This interview was published on "THE chicago SEED" newspaper  , November 1968

Cannonball Adderley , appearing for three weeks at the London House , was interviewed by Seed Jazz colummist Joe Gallagher

JG: As an opener, Cannonball, what would you say you see in the immediate future of jazz?

Cannonball: It's kind of cloudy to me. Essentially, it's a little bit cloudy because I'm not encouraged by what I see developing in music as related to acceptance on the part of the various jazz audiences; that is, the jazz audience has become smaller and smaller, whereas jazz-oriented groups have had a broadening of the audience; so the people who say we are playing the real jazz, they get further and further entrenched and the fans become smaller and it's a thing that makes me very concerned, really, because I am not convinced that people are just suddenly going to say, well, yes that's it, that's beautiful, because they have never done it with classical music yet, man, that was a long way ahead of what we are doing in jazz as far as experimental wo are concerned, for want of a better term; the jazz avant garde is doing something that has already been done and to date there's been no great acceptance of the kind of thing that is being done in jazz by the "avant garde."

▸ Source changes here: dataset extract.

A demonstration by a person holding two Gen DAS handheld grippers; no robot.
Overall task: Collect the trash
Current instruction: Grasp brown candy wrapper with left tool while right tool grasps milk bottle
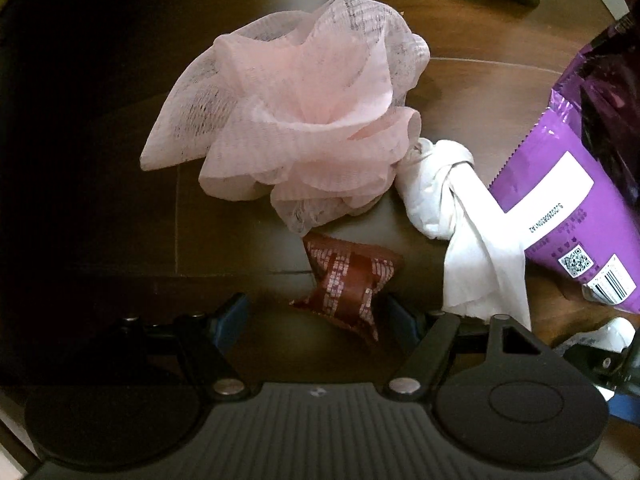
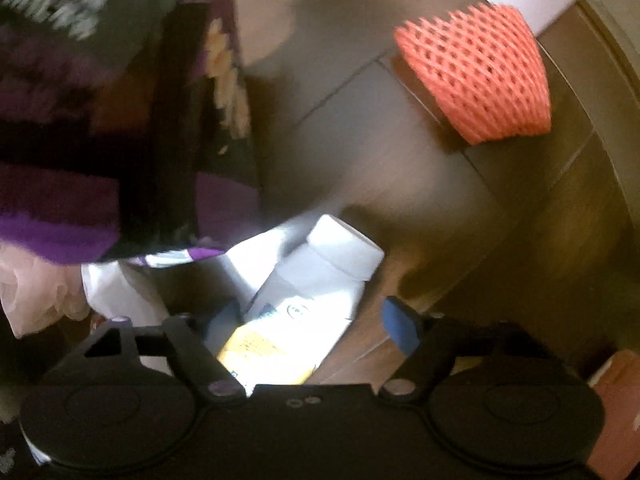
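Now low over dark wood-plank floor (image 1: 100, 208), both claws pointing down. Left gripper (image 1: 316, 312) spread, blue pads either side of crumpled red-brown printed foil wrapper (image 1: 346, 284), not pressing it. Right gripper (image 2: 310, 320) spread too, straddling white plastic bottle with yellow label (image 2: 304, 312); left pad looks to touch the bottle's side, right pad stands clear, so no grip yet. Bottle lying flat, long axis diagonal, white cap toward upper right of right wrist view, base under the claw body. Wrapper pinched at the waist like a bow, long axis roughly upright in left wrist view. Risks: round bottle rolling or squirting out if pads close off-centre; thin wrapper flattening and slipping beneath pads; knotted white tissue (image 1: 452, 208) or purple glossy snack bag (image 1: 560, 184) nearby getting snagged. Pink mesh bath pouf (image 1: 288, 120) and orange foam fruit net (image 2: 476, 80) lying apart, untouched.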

JG: Let's try to get an idea what percentage of people would say that they are interested in the avant garde or appreciate it. I think Leonard Feather did an article for Downbeat a few months ago in which he took a survey of what percentage of Downbeat readers were interested in the avant garde. I think he said 40% were quite deeply interested.


CA: I don't think that they are supporting it, though. May be just being interested is not enough. It's sort of like the music of Carl Heinz Stockhausen is different. Certainly there's some interest in what Stockhausen is doing, especially among the musicians and people who understand music enough to be aware of various things that are happening, but it's like once a curiosity has been satisfied it becomes eclectic, there's no longer any emotional satisfaction, and that is the thing that bothers me. Now, I don't equate all because unfortunately the jazz writing community has lumped everything into one thing. I think there's a market for what Charles Lloyd does; I think there's a potential market for what Ornette Coleman does, and certainly there's a market up to a point for what John Coltrane was doing when he was around. But this vast new community of young people who know no other jazz, who know no other way to play, and apparently don't have that much impact - I am a little bit concerned about it because I cannot say they grew up the same way these other people did. I think that when a guy like Coltrane arrives at what he arrived at, then at least there's a basis for how he grew and there's more to it than just subjective interest.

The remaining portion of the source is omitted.